Ora ci troviamo al momento della partenza, nella capitale di uno dei Paesi più potenti del mondo. La potenza di questo Paese, secondo me, deriva non soltanto dalla ricchezza materiale ma da una ricchezza spirituale.

Infatti il nome di questa città e dell’alto monumento che la domina ricorda lo spirito di Giorgio Washington, il primo presidente della nazione. Con Tommaso Jefferson (alla cui memoria è dedicato qui un altro monumento imponente) e con altri uomini illuminati, fondò questo Paese su una base non solo umana ma anche profondamente religiosa.

Di conseguenza, la Chiesa cattolica ha potuto mettere radici profonde in questo Paese. I milioni di fedeli che appartengono alla Chiesa ne sono testimonianza poiché esercitano con piena libertà i diritti e i doveri che derivano dalla loro fede. Lo testimonia il grande Santuario Nazionale dell’Immacolata Concezione in questa città. Lo testimonia l’esistenza in questa capitale di due università cattoliche, “Georgetown” e la “Catholic University of America”.

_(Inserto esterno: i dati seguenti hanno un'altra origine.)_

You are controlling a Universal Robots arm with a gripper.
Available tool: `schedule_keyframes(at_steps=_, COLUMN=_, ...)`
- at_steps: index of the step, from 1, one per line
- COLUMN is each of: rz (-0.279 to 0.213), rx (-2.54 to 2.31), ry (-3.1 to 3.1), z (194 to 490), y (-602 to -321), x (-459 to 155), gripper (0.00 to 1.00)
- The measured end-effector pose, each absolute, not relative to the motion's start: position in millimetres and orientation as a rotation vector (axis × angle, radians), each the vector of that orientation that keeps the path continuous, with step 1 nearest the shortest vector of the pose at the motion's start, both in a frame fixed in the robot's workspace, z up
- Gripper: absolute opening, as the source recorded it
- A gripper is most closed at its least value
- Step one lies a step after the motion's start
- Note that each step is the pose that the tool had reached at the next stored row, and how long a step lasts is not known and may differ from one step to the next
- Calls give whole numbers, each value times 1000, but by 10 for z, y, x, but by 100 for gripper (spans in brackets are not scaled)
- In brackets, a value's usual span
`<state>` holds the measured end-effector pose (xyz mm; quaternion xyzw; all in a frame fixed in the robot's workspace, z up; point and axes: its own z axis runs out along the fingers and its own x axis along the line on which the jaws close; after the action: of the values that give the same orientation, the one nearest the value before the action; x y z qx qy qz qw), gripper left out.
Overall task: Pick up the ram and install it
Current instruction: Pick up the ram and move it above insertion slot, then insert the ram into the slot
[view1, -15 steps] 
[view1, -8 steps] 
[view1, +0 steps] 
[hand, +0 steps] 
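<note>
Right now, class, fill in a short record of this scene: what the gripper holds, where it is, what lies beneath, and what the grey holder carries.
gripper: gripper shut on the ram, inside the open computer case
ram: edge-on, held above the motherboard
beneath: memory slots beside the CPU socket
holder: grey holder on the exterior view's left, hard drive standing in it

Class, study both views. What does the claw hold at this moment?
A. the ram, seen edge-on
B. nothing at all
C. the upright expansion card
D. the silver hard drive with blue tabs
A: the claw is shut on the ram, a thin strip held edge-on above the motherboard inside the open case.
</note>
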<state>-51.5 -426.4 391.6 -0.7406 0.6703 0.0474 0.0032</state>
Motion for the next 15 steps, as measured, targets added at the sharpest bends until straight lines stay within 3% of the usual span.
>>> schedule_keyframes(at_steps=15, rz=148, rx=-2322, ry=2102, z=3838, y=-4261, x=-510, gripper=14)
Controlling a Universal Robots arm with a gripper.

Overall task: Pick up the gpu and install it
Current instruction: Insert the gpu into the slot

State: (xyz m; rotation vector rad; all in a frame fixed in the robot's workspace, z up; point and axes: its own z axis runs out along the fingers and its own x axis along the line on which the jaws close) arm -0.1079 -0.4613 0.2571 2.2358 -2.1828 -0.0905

Ho inoltre notato che i cittadini degli Stati Uniti d’America giurano fedeltà con orgoglio e con gratitudine alla loro repubblica come “una nazione sottomessa a Dio”.

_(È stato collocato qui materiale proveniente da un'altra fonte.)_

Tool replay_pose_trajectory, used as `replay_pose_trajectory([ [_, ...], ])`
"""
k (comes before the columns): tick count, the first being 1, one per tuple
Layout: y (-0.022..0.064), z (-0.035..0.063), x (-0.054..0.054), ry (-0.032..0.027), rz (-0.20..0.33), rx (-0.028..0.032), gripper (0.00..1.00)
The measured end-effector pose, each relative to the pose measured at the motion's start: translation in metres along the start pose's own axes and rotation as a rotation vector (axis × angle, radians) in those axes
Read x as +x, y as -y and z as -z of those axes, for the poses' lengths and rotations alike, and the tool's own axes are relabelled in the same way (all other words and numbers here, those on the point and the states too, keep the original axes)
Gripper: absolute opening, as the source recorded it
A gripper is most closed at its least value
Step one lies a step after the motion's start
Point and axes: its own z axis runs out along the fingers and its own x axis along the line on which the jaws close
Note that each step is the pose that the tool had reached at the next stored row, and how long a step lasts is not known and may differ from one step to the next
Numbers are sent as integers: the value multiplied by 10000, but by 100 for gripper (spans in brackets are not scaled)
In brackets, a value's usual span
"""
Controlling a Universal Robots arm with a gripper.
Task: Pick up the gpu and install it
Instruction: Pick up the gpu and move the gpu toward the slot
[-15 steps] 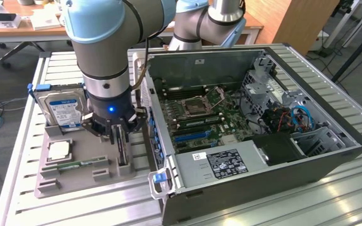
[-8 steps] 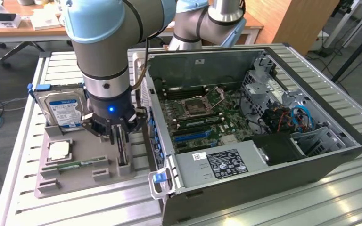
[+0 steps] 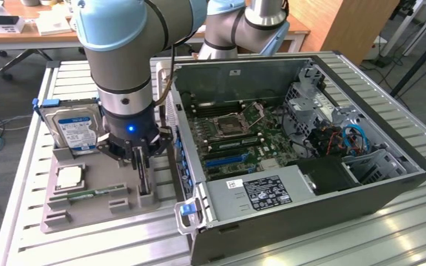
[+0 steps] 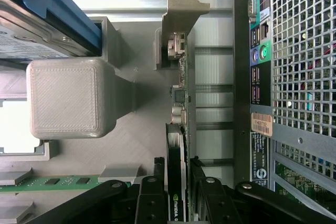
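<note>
Card edge: a green NVIDIA logo point(image 4: 176, 203) with white lettering stood on the thin dark flat gpu card point(image 4: 177, 145), between the black fingers point(image 4: 151, 203).
Case rear: an orange sticker point(image 4: 261, 124) and a round "S" mark point(image 4: 261, 172) sat on the grey metal computer case point(image 4: 304, 51), beside the fingers; the sticker's print was unreadable.
Drive: the blue-and-white label point(image 3: 77, 132) on the silver hard drive point(image 3: 64, 110), beyond the fingers, was illegible.

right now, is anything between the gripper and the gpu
Nothing visible. The gripper sits directly over the gpu, which stands on edge in the gray holder beside the computer case.
</note>
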Motion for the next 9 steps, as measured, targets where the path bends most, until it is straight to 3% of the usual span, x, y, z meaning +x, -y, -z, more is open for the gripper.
replay_pose_trajectory([
  [9,0,0,-2,0,0,0,32],
])
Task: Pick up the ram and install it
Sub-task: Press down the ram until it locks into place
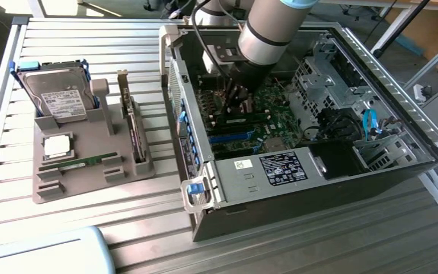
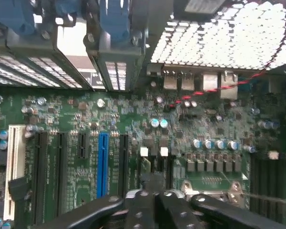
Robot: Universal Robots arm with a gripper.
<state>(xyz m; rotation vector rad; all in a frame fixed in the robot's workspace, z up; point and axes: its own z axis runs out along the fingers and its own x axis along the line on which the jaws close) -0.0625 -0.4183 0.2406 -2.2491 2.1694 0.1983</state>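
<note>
The pincer (image 2: 155, 193) is seen fully shut, its fingers pressed together, and nothing can be made out between them. It is lowered inside the open computer case (image 1: 303, 171), which lies on the slatted desk (image 1: 67, 51), and is held just above the green motherboard (image 2: 86, 109). Well apart from the pincer, outside the case, a grey parts tray (image 1: 89, 137) is noted; the ram (image 1: 78, 163) lies flat in it, untouched. The pick-up is judged not yet done. A grasp would call for opened fingers, aligned across the thin stick's long edges.
</note>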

Questa nazione è formata da uomini di tutte le razze, di tutte le religioni, di tutte le condizioni sociali. È una specie di microcosmo della comunità mondiale e riflette adeguatamente il motto “E pluribus unum”. Possa questo Paese, così come coraggiosamente abolì la piaga della schiavitù durante la presidenza di Abramo Lincoln, non stancarsi mai di cercare il vero bene di tutti i suoi cittadini e quell’unità espressa nel motto nazionale. Per questa ragione gli Stati Uniti d’America fanno riflettere tutti su uno spirito, il quale, se ben applicato, può apportare risultati benefici per la pace nella comunità mondiale.

Spero sinceramente che tutti voi abbiate tratto profitto da questo viaggio e che abbiate avuto la possibilità di riflettere di nuovo sui valori che la civiltà di questo nuovo continente ha ricevuto dal cristianesimo. Ma soprattutto è motivo di speranza in una comunità mondiale pacifica l’esempio di persone di tutte le razze, di tutte le nazionalità, e di tutte le religioni che vivono insieme nella pace e nell’unità.

Mentre ci accingiamo a partire, cari amici, sono confortato dal fatto che voi continuerete ad informare e a formare l’opinione pubblica mondiale con una coscienza profonda della vostra responsabilità e consci che tante persone contano su di voi.

Per finire, saluto voi e l’America. Vi ringrazio di nuovo, e con tutto il cuore chiedo a Dio di benedire voi e le vostre famiglie.